* WHAT NEEDS TO BE DONE *
If a line of the data contains the word "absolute", it is counted; report how many such lines there are and nothing else.

* WORKING DATA *

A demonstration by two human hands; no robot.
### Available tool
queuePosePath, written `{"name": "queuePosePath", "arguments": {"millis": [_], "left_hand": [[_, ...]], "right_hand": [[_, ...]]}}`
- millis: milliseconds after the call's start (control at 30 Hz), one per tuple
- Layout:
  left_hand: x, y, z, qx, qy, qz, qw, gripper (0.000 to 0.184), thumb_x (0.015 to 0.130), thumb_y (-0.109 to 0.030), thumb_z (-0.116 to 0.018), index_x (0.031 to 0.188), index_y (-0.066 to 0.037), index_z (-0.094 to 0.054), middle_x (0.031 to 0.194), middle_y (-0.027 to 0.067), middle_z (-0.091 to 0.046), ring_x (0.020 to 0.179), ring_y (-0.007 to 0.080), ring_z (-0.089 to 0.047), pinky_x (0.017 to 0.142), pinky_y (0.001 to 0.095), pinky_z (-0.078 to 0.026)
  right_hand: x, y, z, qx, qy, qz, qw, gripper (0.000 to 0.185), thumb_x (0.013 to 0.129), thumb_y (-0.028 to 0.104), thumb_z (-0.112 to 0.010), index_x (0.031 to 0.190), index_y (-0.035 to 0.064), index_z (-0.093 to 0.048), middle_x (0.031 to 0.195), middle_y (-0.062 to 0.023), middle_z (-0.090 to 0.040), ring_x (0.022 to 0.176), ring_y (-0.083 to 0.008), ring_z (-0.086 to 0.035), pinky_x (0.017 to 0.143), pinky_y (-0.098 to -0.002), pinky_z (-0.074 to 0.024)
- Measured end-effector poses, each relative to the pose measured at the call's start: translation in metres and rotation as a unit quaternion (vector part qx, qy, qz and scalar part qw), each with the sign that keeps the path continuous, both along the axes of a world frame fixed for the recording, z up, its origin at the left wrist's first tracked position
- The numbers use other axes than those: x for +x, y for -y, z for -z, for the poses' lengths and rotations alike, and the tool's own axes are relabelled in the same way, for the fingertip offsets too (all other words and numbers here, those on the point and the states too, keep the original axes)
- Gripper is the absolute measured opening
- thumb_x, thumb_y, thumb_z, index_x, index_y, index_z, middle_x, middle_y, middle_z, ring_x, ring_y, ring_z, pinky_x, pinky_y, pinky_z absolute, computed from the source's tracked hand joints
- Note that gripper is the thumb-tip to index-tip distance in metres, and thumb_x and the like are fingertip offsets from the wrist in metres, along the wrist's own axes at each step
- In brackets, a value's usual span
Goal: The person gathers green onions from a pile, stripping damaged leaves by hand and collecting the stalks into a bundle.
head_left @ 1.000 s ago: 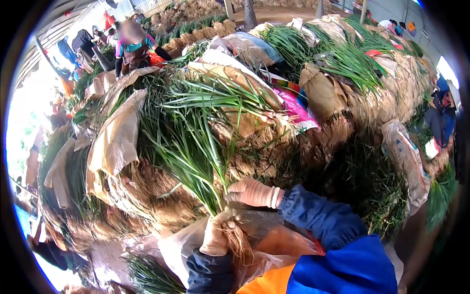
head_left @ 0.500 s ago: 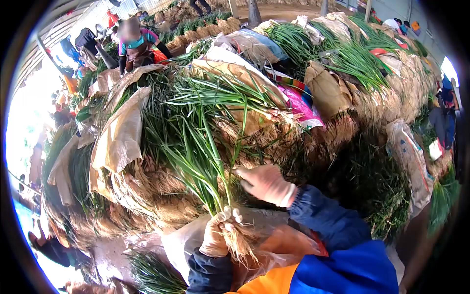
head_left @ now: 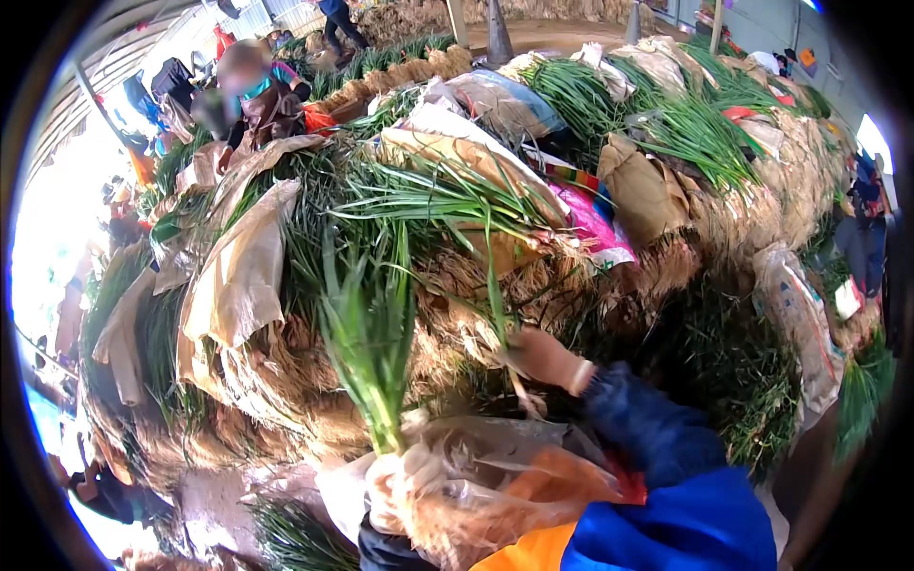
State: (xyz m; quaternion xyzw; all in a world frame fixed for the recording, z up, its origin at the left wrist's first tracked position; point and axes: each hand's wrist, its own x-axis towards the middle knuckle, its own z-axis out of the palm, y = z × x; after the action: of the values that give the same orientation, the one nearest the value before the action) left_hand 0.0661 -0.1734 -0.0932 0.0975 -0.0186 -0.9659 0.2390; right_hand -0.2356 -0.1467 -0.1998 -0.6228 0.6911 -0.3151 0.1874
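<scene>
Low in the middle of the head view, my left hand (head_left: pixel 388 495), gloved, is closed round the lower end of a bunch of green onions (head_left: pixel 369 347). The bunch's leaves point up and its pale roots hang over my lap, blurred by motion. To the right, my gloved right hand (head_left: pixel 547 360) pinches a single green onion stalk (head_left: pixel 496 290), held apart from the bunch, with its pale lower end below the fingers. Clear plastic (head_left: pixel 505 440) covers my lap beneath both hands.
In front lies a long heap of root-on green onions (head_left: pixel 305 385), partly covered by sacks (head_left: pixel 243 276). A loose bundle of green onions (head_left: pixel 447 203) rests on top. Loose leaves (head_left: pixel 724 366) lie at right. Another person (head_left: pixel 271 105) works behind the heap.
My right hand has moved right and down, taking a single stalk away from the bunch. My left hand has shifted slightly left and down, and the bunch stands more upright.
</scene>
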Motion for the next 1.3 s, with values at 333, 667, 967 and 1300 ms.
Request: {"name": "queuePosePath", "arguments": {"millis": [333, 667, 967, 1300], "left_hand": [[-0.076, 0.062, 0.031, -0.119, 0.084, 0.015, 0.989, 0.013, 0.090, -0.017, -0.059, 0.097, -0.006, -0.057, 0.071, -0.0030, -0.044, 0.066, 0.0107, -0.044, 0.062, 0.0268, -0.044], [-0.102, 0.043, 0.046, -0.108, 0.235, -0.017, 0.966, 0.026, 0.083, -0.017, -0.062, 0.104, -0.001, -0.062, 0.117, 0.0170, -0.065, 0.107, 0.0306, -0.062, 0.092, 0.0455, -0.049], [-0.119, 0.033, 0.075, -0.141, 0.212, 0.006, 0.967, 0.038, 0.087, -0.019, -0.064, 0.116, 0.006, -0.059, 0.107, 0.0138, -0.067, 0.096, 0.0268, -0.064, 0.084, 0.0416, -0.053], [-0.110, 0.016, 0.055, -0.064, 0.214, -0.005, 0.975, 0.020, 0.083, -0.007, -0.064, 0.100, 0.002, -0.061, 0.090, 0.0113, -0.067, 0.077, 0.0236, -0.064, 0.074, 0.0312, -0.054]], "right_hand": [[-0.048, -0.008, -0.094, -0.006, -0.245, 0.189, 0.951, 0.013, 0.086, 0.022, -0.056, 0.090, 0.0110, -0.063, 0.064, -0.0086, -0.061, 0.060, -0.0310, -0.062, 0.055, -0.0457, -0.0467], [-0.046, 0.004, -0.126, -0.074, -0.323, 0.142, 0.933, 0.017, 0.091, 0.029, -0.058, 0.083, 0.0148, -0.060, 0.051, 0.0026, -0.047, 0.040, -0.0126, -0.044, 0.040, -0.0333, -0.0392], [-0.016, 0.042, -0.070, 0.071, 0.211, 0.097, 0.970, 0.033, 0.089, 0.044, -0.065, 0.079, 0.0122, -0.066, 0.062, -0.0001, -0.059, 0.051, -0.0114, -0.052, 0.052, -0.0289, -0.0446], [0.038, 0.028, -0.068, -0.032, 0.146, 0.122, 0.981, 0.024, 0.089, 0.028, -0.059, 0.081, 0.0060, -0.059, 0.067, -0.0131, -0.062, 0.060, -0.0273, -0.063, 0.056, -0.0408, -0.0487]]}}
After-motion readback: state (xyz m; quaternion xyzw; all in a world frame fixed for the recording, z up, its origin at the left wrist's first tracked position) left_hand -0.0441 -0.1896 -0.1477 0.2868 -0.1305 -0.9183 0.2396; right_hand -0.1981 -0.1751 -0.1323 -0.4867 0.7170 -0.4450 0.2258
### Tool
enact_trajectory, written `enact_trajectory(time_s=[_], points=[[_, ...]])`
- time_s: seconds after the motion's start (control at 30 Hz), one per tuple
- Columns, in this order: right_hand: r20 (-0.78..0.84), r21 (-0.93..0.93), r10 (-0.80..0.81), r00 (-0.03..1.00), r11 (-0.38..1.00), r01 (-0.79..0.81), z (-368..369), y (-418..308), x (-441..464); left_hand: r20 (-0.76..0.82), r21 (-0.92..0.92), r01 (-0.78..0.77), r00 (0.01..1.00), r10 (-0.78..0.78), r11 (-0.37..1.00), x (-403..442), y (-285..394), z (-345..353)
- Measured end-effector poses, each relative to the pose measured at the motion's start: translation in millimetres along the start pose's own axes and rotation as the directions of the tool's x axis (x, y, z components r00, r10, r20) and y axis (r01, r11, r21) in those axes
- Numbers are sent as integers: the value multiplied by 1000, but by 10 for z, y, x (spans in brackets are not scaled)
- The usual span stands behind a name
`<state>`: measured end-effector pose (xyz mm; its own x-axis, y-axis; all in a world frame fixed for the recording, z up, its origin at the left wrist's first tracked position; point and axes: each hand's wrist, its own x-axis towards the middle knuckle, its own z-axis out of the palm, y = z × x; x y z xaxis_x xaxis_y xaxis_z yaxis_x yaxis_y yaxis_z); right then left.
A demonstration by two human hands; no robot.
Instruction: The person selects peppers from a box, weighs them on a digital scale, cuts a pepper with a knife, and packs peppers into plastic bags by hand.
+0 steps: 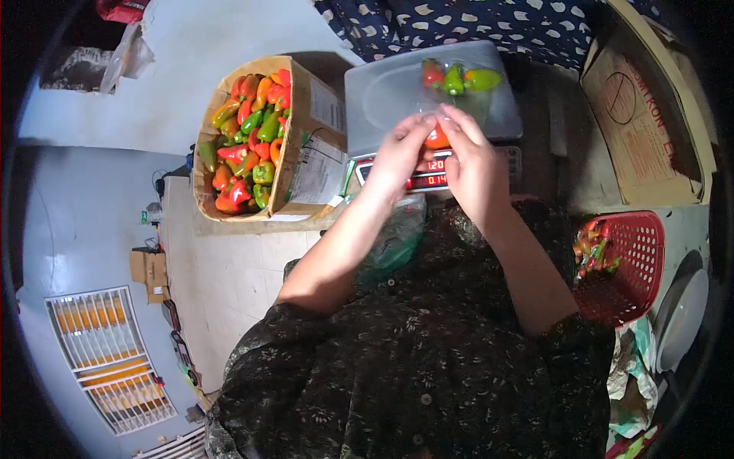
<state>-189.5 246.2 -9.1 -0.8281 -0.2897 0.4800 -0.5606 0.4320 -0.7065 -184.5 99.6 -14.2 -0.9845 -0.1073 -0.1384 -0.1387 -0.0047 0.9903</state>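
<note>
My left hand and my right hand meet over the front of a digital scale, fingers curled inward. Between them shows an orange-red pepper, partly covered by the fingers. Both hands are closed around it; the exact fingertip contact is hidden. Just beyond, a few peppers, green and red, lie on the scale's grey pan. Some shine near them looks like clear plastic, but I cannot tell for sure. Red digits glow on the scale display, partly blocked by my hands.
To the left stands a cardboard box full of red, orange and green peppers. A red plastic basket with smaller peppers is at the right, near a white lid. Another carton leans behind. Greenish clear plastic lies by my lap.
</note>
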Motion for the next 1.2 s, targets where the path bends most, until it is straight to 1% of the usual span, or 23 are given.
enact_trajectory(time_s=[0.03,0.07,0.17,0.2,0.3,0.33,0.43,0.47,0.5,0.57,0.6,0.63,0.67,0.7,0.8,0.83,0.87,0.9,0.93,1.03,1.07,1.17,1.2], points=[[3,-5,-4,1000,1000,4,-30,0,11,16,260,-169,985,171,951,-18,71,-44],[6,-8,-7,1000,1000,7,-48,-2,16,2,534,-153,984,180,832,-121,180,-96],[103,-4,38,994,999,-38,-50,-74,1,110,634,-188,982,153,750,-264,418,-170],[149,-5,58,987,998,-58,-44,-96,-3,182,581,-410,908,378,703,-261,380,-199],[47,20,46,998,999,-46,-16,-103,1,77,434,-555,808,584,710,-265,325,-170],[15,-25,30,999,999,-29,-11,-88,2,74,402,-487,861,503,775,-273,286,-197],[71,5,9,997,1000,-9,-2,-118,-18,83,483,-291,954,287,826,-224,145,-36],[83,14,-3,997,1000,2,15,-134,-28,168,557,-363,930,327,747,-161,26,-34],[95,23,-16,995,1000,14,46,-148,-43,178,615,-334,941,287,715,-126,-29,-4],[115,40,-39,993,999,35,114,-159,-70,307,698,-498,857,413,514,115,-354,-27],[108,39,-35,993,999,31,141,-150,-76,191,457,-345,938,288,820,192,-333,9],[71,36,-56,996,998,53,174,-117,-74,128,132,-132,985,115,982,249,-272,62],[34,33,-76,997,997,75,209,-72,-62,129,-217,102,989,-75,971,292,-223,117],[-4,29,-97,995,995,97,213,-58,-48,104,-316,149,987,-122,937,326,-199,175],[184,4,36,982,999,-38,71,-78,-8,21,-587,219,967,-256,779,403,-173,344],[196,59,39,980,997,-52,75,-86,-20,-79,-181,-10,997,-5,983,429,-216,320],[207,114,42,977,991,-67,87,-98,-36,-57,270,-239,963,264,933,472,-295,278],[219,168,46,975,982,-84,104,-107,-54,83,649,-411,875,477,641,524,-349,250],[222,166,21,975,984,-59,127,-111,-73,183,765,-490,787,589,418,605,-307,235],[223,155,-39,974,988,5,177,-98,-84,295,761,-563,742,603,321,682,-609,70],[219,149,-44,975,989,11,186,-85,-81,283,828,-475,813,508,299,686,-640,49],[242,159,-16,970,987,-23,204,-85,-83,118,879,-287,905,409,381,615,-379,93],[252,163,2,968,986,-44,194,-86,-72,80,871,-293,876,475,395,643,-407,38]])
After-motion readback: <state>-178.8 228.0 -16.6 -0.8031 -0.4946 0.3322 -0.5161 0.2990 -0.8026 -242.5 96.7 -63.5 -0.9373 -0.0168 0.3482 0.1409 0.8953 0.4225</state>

* RESULT *
2